PROBLEM DETAILS:
Set down each line from the start of the material exactly, please, up to and including the one that contains "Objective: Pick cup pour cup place".

Content starts

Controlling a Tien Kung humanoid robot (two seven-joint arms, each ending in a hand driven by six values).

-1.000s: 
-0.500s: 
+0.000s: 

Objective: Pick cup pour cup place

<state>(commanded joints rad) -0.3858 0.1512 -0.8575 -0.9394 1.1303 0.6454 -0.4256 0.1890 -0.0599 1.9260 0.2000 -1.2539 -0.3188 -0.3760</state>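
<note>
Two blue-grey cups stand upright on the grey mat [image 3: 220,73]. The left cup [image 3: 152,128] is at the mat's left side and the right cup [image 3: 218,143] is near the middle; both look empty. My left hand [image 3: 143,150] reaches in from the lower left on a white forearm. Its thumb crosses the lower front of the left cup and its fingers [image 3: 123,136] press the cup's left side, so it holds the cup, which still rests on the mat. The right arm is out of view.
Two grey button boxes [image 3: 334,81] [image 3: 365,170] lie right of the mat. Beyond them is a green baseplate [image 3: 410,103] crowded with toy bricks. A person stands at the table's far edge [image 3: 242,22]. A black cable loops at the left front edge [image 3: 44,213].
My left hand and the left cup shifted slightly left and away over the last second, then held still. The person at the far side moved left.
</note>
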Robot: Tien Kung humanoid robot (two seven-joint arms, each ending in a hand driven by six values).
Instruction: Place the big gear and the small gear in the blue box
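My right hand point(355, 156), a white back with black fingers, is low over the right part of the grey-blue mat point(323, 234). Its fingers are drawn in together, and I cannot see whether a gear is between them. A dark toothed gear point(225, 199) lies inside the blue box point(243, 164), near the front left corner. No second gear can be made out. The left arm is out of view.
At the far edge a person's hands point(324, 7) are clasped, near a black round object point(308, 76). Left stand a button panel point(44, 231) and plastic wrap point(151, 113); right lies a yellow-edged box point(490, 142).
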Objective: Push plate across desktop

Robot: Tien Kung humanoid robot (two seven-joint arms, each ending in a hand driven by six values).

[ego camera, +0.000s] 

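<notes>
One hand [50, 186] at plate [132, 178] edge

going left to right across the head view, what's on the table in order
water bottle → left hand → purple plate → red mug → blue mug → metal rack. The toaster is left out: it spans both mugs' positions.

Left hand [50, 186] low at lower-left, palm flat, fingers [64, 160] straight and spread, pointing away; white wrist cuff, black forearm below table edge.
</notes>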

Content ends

RESULT FOR THIS EXERCISE:
Controlling a Tien Kung humanoid robot (two seven-joint arms, each ending in a hand driven by six values).

-1.000s: 
-0.500s: 
+0.000s: 

Objective: Pick cup pour cup place

Besides this answer, the exercise requires nothing else.